What to produce — Give the number of lines below with "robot" in them, leaving out anything else.

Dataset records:

------------------------

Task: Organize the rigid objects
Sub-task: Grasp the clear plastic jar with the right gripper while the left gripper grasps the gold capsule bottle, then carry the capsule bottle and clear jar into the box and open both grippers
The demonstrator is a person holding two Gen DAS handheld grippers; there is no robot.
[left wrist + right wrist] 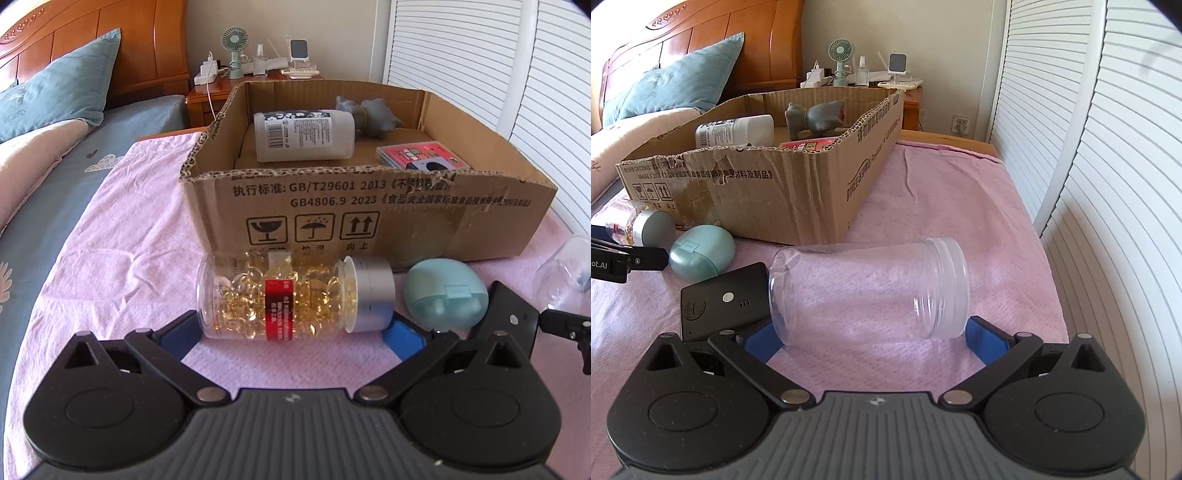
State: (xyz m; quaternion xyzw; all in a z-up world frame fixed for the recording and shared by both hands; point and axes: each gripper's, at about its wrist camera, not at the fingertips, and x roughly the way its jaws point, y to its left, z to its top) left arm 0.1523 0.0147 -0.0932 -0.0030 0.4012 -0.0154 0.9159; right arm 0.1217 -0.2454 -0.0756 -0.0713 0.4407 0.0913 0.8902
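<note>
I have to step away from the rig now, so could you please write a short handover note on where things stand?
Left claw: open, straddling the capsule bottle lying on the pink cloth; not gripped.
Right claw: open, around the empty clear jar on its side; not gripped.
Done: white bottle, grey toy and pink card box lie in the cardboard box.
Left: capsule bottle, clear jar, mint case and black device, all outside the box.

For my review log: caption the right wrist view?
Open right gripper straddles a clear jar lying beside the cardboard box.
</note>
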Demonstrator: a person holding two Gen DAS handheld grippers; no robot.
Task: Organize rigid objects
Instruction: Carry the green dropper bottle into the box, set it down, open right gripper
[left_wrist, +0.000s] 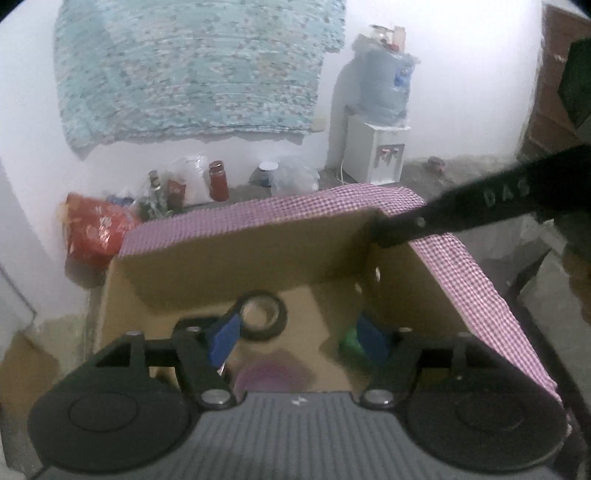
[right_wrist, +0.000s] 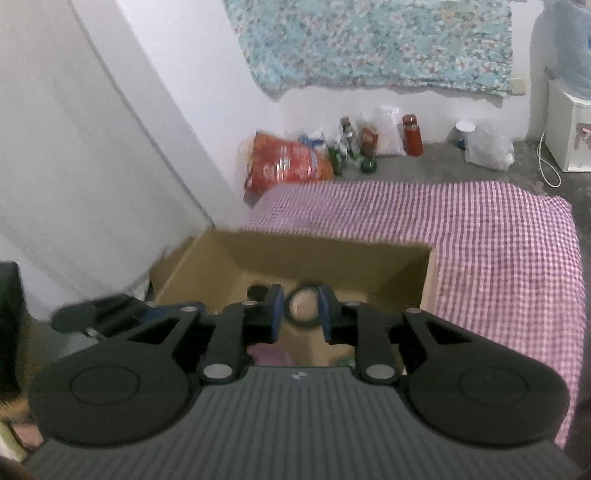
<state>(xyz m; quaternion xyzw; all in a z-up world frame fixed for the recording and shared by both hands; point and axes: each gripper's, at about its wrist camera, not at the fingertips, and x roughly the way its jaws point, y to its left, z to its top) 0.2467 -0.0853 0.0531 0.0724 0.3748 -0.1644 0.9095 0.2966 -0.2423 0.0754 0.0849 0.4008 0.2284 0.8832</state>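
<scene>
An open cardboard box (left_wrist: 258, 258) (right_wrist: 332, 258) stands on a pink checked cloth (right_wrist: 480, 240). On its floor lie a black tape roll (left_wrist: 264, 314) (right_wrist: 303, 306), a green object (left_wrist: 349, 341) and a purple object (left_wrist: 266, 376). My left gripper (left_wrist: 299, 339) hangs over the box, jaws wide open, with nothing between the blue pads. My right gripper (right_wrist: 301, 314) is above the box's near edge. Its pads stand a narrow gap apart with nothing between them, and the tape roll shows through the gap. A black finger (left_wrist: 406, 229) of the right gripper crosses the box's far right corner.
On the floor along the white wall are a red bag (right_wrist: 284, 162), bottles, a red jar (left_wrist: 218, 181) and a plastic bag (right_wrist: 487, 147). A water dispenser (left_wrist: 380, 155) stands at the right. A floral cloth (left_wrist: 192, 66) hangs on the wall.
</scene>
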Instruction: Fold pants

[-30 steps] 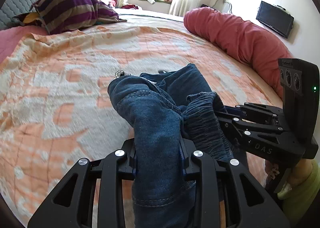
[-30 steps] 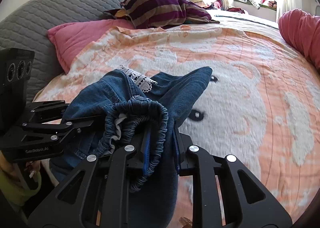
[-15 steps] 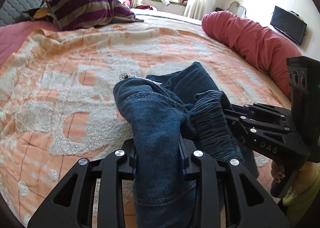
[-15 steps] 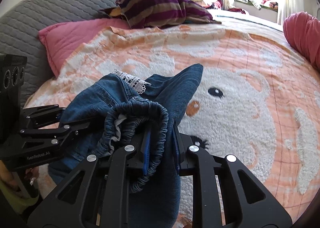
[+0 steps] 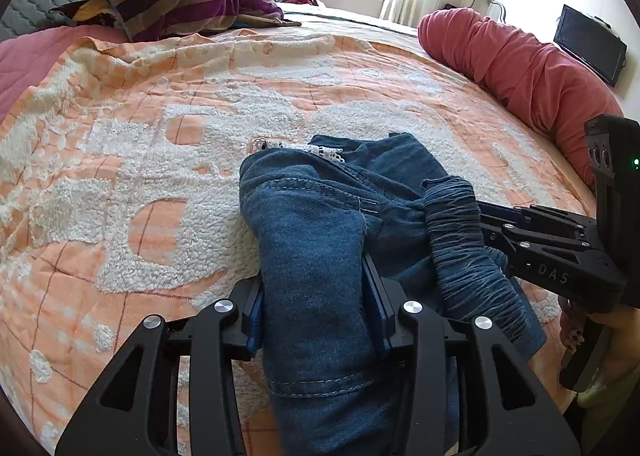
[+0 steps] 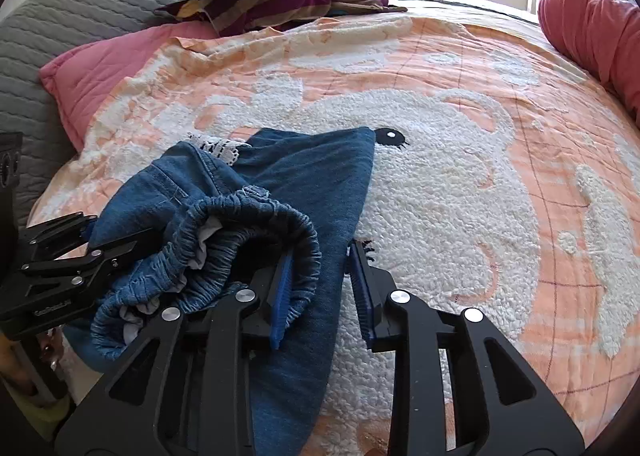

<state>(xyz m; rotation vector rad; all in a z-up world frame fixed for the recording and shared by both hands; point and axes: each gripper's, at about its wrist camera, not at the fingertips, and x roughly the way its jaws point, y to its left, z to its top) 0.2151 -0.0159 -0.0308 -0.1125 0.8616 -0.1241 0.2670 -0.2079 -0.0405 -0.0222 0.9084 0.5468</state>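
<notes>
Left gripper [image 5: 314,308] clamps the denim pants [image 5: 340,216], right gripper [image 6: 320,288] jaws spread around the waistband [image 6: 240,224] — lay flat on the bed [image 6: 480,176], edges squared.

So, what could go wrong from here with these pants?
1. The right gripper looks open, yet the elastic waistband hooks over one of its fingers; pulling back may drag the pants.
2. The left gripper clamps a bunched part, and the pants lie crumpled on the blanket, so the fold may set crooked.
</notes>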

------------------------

Written solution — 2